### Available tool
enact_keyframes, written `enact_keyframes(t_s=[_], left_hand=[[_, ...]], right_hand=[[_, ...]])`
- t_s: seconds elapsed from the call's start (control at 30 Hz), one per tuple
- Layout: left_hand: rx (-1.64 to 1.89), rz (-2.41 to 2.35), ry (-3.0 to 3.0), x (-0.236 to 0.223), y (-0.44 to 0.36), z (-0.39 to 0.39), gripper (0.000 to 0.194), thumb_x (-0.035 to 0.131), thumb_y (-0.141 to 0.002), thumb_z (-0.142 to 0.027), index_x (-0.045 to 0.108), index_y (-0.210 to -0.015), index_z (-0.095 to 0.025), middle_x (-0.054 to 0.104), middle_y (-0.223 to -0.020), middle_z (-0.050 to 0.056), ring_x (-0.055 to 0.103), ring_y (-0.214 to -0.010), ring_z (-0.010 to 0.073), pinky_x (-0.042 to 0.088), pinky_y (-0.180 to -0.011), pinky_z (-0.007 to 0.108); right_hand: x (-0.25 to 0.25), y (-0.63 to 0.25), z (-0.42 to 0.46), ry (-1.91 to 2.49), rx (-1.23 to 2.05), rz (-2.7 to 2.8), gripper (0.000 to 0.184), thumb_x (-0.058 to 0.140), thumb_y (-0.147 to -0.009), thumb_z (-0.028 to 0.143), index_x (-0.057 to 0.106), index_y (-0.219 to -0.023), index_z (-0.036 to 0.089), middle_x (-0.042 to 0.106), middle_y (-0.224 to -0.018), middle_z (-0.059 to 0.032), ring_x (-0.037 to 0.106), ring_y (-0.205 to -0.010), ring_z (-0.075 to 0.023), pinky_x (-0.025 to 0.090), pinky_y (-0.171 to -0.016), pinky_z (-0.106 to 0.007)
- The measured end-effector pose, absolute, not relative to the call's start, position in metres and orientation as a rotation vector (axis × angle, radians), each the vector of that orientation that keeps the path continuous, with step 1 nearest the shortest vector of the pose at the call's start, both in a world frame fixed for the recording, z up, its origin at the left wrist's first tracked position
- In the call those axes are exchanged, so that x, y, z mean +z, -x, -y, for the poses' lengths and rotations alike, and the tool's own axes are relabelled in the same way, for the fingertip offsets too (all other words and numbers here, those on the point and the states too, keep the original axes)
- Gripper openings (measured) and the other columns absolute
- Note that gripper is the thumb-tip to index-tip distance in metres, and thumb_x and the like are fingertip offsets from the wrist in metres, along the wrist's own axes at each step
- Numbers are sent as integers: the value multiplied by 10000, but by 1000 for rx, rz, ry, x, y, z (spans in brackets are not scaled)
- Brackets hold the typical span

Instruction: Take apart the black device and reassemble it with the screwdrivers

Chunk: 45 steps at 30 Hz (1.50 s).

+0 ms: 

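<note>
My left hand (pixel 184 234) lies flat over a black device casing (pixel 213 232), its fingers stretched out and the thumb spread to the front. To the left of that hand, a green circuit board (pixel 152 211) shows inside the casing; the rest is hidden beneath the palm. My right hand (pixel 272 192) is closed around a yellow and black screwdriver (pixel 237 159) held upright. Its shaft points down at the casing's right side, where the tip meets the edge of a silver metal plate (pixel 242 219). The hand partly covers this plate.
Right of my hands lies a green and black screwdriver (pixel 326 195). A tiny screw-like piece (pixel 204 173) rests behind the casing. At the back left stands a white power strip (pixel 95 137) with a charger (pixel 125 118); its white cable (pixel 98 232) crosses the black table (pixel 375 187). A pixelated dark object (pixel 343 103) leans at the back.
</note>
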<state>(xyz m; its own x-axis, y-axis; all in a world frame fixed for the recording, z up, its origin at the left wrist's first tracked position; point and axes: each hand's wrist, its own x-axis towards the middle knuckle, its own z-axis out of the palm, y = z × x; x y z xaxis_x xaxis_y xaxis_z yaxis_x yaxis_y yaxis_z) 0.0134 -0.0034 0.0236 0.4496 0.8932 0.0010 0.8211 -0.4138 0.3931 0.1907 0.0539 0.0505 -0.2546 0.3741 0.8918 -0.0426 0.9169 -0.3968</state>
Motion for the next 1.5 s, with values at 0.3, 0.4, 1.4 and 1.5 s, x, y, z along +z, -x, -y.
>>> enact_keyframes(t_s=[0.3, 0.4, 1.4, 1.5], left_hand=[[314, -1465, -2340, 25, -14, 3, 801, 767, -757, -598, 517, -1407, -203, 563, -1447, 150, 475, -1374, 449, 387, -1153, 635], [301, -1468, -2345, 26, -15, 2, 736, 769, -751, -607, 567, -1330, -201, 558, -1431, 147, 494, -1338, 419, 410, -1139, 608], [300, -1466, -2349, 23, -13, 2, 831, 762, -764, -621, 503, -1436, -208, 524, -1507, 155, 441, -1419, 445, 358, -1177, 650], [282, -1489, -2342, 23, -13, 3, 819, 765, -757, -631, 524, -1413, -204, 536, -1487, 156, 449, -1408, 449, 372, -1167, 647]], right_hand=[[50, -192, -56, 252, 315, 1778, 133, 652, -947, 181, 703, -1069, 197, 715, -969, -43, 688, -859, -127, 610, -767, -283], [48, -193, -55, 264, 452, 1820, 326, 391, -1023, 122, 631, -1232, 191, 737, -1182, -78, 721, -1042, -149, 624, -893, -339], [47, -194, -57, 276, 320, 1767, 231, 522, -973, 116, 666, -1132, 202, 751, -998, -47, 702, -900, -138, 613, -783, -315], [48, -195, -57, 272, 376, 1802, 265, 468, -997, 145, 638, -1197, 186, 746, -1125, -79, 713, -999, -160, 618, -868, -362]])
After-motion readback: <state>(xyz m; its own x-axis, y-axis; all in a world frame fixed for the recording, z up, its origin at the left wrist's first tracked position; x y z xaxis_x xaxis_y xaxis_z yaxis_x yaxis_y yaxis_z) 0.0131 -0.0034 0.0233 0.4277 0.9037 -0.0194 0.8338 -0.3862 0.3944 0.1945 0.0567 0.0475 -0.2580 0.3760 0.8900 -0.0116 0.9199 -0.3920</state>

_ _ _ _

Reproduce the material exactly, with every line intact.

### Available tool
enact_keyframes, written `enact_keyframes(t_s=[_], left_hand=[[_, ...]], right_hand=[[_, ...]])`
- t_s: seconds elapsed from the call's start (control at 30 Hz), one per tuple
- Layout: left_hand: rx (-1.64 to 1.89), rz (-2.41 to 2.35), ry (-3.0 to 3.0), x (-0.236 to 0.223), y (-0.44 to 0.36), z (-0.39 to 0.39), gripper (0.000 to 0.194), thumb_x (-0.035 to 0.131), thumb_y (-0.141 to 0.002), thumb_z (-0.142 to 0.027), index_x (-0.045 to 0.108), index_y (-0.210 to -0.015), index_z (-0.095 to 0.025), middle_x (-0.054 to 0.104), middle_y (-0.223 to -0.020), middle_z (-0.050 to 0.056), ring_x (-0.055 to 0.103), ring_y (-0.214 to -0.010), ring_z (-0.010 to 0.073), pinky_x (-0.042 to 0.088), pinky_y (-0.180 to -0.011), pinky_z (-0.007 to 0.108); right_hand: x (-0.25 to 0.25), y (-0.63 to 0.25), z (-0.42 to 0.46), ry (-1.91 to 2.49), rx (-1.23 to 2.05), rz (-2.7 to 2.8), gripper (0.000 to 0.184), thumb_x (-0.058 to 0.140), thumb_y (-0.147 to -0.009), thumb_z (-0.028 to 0.143), index_x (-0.057 to 0.106), index_y (-0.219 to -0.023), index_z (-0.036 to 0.089), middle_x (-0.042 to 0.106), middle_y (-0.224 to -0.018), middle_z (-0.059 to 0.032), ring_x (-0.037 to 0.106), ring_y (-0.205 to -0.010), ring_z (-0.075 to 0.023), pinky_x (-0.025 to 0.090), pinky_y (-0.171 to -0.016), pinky_z (-0.106 to 0.007)
- The measured end-effector pose, absolute, not relative to the call's start, position in metres and orientation as a rotation vector (axis × angle, radians), each the vector of that orientation that keeps the path continuous, with step 1 nearest the shortest vector of the pose at the call's start, both in a world frame fixed for the recording, z up, its origin at the left wrist's first tracked position
- In the call those axes are exchanged, so that x, y, z mean +z, -x, -y, for the poses' lengths and rotations alike, and the tool's own axes are relabelled in the same way, for the fingertip offsets too (all other words and numbers here, those on the point and the states too, keep the original axes)
- Gripper openings (measured) and the other columns absolute
- Note that gripper is the thumb-tip to index-tip distance in metres, and thumb_x and the like are fingertip offsets from the wrist in metres, along the wrist's own axes at each step
- Numbers are sent as integers: the value multiplied by 10000, but by 1000 for rx, rz, ry, x, y, z (spans in brackets are not scaled)
- Brackets hold the typical span

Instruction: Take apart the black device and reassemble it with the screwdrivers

Chunk: 45 steps at 30 Hz (1.50 s).

+0 ms: 

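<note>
My left hand (pixel 184 234) lies flat over a black device casing (pixel 213 232), its fingers stretched out and the thumb spread to the front. To the left of that hand, a green circuit board (pixel 152 211) shows inside the casing; the rest is hidden beneath the palm. My right hand (pixel 272 192) is closed around a yellow and black screwdriver (pixel 237 159) held upright. Its shaft points down at the casing's right side, where the tip meets the edge of a silver metal plate (pixel 242 219). The hand partly covers this plate.
Right of my hands lies a green and black screwdriver (pixel 326 195). A tiny screw-like piece (pixel 204 173) rests behind the casing. At the back left stands a white power strip (pixel 95 137) with a charger (pixel 125 118); its white cable (pixel 98 232) crosses the black table (pixel 375 187). A pixelated dark object (pixel 343 103) leans at the back.
</note>
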<state>(xyz m; its own x-axis, y-axis; all in a world frame fixed for the recording, z up, its origin at the left wrist's first tracked position; point and axes: each hand's wrist, its own x-axis towards the middle knuckle, its own z-axis out of the palm, y = z × x; x y z xaxis_x xaxis_y xaxis_z yaxis_x yaxis_y yaxis_z) 0.0134 -0.0034 0.0236 0.4496 0.8932 0.0010 0.8211 -0.4138 0.3931 0.1907 0.0539 0.0505 -0.2546 0.3741 0.8918 -0.0426 0.9169 -0.3968</state>
Motion for the next 1.5 s, with values at 0.3, 0.4, 1.4 and 1.5 s, x, y, z along +z, -x, -y.
>>> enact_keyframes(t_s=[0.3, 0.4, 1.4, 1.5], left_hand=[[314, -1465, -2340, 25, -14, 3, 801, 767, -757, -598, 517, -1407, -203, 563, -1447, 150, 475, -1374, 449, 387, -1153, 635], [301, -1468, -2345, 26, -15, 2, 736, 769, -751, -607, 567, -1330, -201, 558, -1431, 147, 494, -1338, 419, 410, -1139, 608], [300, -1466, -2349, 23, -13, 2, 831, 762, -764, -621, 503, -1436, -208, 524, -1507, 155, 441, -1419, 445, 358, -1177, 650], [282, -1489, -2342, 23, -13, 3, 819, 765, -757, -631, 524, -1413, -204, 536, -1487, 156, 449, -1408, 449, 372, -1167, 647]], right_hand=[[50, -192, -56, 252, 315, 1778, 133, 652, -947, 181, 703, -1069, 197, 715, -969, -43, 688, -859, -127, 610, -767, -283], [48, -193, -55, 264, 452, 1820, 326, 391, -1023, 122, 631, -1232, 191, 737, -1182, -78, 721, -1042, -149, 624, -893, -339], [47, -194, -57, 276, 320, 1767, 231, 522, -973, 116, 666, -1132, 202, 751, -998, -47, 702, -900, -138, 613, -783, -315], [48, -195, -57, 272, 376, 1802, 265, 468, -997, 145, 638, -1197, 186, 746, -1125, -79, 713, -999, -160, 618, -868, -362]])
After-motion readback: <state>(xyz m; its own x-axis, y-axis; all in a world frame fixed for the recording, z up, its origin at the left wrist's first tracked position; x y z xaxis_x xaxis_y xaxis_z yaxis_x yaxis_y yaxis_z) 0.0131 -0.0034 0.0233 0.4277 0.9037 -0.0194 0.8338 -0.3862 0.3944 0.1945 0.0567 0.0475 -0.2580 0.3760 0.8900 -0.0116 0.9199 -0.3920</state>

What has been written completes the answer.